Slack plague
Nicolas Cage meanders about drab medieval adventure
Nicolas Cage has settled down into vacillating between two modes: chewing the scenery like a moaning basset hound, or plodding morosely through his marks. More and more, it seems that he’s not so much an actor, but a famous face in the later stage of being held hostage by the Hollywood suits for some perverse entertainments. But Season of the Witch is mostly Cage in the latter mode, and the movie never overcomes the meta aspect of waiting for the man to reel gloriously into the former. Aside from one eruption of barking outrage, he never does.
Way back during the Crusades, God’s knights Behmen (Cage) and Felson (Ron Perlman) are trapped in a montage that plays out like a teaser for an upcoming medieval-times first-person-shooter videogame. They’re having a good time, exchanging bon mots as they slay the infidels on their road trip through Europe. But all good things come to an embarrassing halt when they realize—halfway through slaughtering the citizens of their latest mission—that the targets are exclusively woman and children. The menfolk must be off on their own crusade. Whoops. Party foul.
Of course our heroes are mortified, and promptly set off to tender their resignations as Christian soldiers to middle management. They come across as a couple of guys who would have gone straight to the top to turn in their papers, but God appears to have been out of the castle during that period of history. So off they go on foot—trudge, trudge, trudging until they enter the Black Plague period in the form of a disease-wracked village and are compelled to drag a slatternly witch in a cage (Claire Foy) across the countryside to another abbey where the monks will read a passage at the witch from some ancient tome and end the plague. Or something like that. Oh, sure, there are temptations, a rickety bridge they need to cross, and woods full of wolves, but all in all it’s a not-quite-epic journey.
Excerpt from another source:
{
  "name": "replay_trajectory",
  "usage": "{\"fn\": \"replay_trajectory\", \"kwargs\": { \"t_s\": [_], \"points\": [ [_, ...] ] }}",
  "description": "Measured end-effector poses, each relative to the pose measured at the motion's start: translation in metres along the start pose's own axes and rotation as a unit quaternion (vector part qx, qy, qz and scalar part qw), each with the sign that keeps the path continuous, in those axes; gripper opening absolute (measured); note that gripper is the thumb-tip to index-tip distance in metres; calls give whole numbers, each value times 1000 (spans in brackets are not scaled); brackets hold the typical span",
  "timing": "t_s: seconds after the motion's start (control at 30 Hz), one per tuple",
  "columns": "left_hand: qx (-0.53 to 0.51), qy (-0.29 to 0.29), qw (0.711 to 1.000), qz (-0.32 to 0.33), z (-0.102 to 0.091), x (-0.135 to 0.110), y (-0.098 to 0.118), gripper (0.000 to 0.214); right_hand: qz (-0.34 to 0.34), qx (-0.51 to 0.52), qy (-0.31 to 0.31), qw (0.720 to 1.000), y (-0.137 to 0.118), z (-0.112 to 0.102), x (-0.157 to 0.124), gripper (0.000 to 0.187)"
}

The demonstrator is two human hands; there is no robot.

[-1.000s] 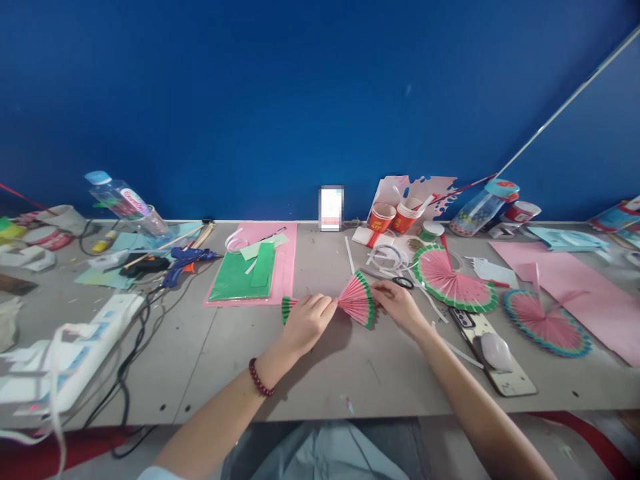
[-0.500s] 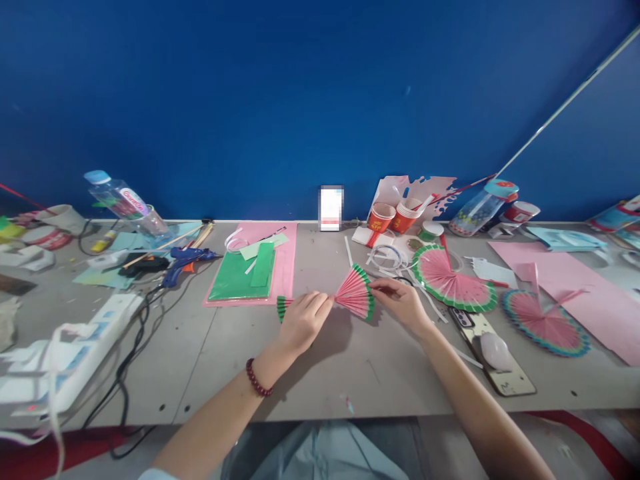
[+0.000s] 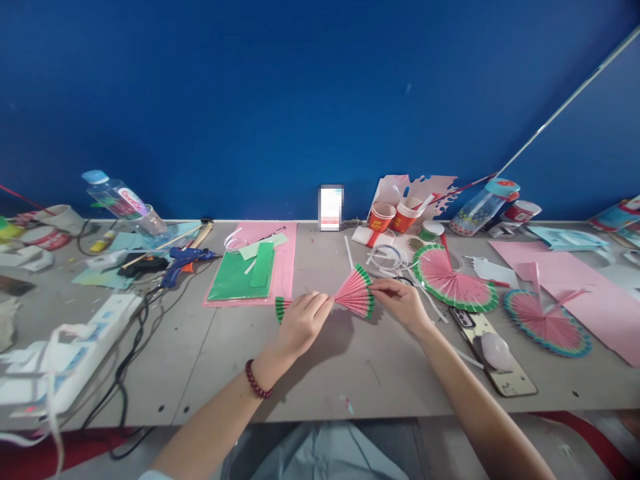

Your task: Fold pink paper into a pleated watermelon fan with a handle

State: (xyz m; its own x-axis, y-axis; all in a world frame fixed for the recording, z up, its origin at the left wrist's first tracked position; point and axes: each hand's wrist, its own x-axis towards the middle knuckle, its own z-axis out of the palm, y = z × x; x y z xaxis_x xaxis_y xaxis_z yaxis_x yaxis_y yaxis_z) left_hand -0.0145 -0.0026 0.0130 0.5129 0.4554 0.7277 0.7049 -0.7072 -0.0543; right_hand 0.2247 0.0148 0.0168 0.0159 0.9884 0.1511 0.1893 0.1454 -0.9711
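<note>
Both hands hold a pleated pink paper fan with a green edge (image 3: 356, 294), low over the grey table (image 3: 320, 373). My left hand (image 3: 303, 323) pinches the fan at its middle; the fan's folded left half pokes out past the fingers. My right hand (image 3: 400, 303) grips the spread right half at its outer edge. A red bead bracelet is on my left wrist.
A finished watermelon fan (image 3: 453, 280) and a blue-rimmed fan (image 3: 547, 323) lie to the right, beside a phone (image 3: 493, 353) and a pink sheet (image 3: 580, 293). Green paper on pink paper (image 3: 245, 275), a blue glue gun (image 3: 187, 259), a power strip (image 3: 70, 357), bottles and red cups (image 3: 393, 217) surround them.
The fan's spread half has lifted slightly and my right hand has shifted a little up with it. My left hand has barely moved.
</note>
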Motion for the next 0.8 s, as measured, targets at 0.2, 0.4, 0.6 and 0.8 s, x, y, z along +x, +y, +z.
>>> {"fn": "replay_trajectory", "kwargs": {
  "t_s": [0.2,0.4,0.6,0.8],
  "points": [
    [-10,-8,1000,-12,1,0,0,17,-5,-10,-4,1000,3,2,0,10],
    [-24,-5,999,-38,3,-1,-1,12,-23,-46,-14,999,7,-2,0,15],
    [-27,-9,998,-53,2,1,-3,18,-34,-68,-49,996,11,-1,0,18],
    [-22,-24,999,-43,3,-1,-3,17,-101,-153,-51,982,6,5,-5,15]
  ]
}}
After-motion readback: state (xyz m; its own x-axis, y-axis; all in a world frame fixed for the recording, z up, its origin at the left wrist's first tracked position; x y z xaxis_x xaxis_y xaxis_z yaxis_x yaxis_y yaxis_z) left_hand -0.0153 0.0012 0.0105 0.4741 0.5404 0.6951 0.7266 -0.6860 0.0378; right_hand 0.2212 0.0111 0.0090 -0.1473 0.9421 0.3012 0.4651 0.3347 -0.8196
Season of the Witch is not a very ambitious film, although it toys with wanting to be something like the Sean Connery/Christian Slater similar-period piece The Name of the Rose, with added adventure. With director Dominic Sena (Gone in 60 Seconds) at the helm, it’s competent enough but never anything more. Throughout, Cage and Perlman exchange action-movie dialogue against a background that remains stagnant with fog and mossy gray. Though admittedly the movie does rouse itself and shake its head for the CGI-happy climax, by that point it’s about an hour too late.
It’s not a good movie, and unfortunately even then it’s not ambitious enough to be entertaining despite itself. And with Cage front and center, that’s really inexcusable.